Bei der «Dunkelgrünen Religion» müsse man das Wort «Religion» neu denken, betont Taylor. «Dunkelgrüne Religionen» haben keine Institutionen im klassischen Sinne, wie Kirchen oder Moscheen, so Taylor. Naturspirituelle Ansichten seien überall in der Popkultur anzutreffen.
Er nennt Filme wie «Avatar», oder Musik wie zum Beispiel der «Earth Song» von Michael Jackson. Auch Dokumentarfilme würden oft versuchen, die Menschen auf einer emotionalen Ebene anzusprechen, die durchaus als eine Art Naturspiritualität betrachtet werden könne.
«Dunkelgrüne Religion» als Weltreligion?
Bron Taylor glaubt, dass sich die «Dunkelgrüne Religion» zu einer neuen Art Weltreligion entwickeln könnte: «Wenn Sie zur Zeit der Propheten gelebt hätten, hätten Sie geglaubt, dass in 500 oder 1000 Jahren eine Mehrheit der Weltbevölkerung diesen Menschen folgt? Wahrscheinlich nicht.»
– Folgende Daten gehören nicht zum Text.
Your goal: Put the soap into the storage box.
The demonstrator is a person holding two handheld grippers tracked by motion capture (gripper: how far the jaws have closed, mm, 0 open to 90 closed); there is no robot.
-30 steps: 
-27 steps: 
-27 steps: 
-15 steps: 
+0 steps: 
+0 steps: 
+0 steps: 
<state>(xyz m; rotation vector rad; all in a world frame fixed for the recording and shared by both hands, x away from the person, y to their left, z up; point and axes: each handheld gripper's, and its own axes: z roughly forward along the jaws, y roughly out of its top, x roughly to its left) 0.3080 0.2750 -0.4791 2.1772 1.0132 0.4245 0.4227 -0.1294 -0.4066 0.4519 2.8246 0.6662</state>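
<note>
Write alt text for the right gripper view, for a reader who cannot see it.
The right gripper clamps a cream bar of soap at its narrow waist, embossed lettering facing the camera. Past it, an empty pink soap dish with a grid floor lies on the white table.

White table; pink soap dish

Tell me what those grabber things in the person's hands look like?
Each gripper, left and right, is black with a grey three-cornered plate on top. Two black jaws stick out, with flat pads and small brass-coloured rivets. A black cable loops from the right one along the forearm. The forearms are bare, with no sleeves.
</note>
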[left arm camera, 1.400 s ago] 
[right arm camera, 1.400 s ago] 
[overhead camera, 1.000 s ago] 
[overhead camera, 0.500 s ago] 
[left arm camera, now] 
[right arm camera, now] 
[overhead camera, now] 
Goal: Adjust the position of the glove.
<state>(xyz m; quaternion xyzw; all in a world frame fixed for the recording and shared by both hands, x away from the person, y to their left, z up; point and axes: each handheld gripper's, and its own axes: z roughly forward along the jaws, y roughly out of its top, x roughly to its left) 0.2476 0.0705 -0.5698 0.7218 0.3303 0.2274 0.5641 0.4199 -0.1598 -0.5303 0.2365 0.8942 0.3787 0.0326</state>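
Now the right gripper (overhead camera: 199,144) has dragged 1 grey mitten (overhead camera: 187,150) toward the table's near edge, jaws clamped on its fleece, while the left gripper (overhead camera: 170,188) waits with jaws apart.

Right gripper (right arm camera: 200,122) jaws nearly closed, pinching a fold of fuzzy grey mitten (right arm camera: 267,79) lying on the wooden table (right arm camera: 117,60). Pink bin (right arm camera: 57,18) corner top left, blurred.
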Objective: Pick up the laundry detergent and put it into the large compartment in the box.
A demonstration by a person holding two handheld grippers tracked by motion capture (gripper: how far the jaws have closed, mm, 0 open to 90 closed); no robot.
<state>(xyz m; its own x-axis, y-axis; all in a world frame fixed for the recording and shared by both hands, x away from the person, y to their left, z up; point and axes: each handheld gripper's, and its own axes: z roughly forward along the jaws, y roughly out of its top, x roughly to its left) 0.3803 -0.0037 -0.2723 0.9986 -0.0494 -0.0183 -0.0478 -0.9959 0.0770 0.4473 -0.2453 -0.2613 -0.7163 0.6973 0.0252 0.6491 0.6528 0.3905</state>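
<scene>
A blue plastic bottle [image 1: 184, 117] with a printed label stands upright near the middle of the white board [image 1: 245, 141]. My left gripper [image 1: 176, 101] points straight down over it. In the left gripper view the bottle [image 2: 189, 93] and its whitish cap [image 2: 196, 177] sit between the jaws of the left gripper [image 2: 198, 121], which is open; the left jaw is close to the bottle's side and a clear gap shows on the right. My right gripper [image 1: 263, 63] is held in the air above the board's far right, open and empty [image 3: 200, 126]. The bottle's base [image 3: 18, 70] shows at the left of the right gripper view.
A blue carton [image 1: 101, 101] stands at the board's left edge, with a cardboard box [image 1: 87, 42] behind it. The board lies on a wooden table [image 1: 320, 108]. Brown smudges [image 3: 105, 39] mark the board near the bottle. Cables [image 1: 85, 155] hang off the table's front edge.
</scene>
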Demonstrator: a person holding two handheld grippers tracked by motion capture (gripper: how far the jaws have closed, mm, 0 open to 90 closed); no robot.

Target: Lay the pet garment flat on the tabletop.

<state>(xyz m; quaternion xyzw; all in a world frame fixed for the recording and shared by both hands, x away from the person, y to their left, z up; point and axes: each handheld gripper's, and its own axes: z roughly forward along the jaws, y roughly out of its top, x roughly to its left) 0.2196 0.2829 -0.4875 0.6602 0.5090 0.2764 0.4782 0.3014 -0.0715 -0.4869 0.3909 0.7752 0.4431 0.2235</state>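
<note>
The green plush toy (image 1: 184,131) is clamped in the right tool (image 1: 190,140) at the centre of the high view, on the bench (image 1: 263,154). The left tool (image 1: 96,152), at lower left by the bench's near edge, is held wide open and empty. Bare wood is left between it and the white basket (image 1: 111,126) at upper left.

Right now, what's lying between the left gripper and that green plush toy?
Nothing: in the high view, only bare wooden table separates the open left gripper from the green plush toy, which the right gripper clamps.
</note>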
Taylor sagt, dass ein rapider sozialer Wandel im Gange sei. Die Wahrscheinlichkeit sei hoch, dass immer mehr Menschen den Sinn fürs Leben in der Natur suchen. Denn diese Suche nach einem Sinn werde nicht verschwinden, auch wenn organisierte Religionen immer mehr Mitglieder verlieren: «Wir Menschen sind im Grunde sinnsuchende Wesen», meint Taylor.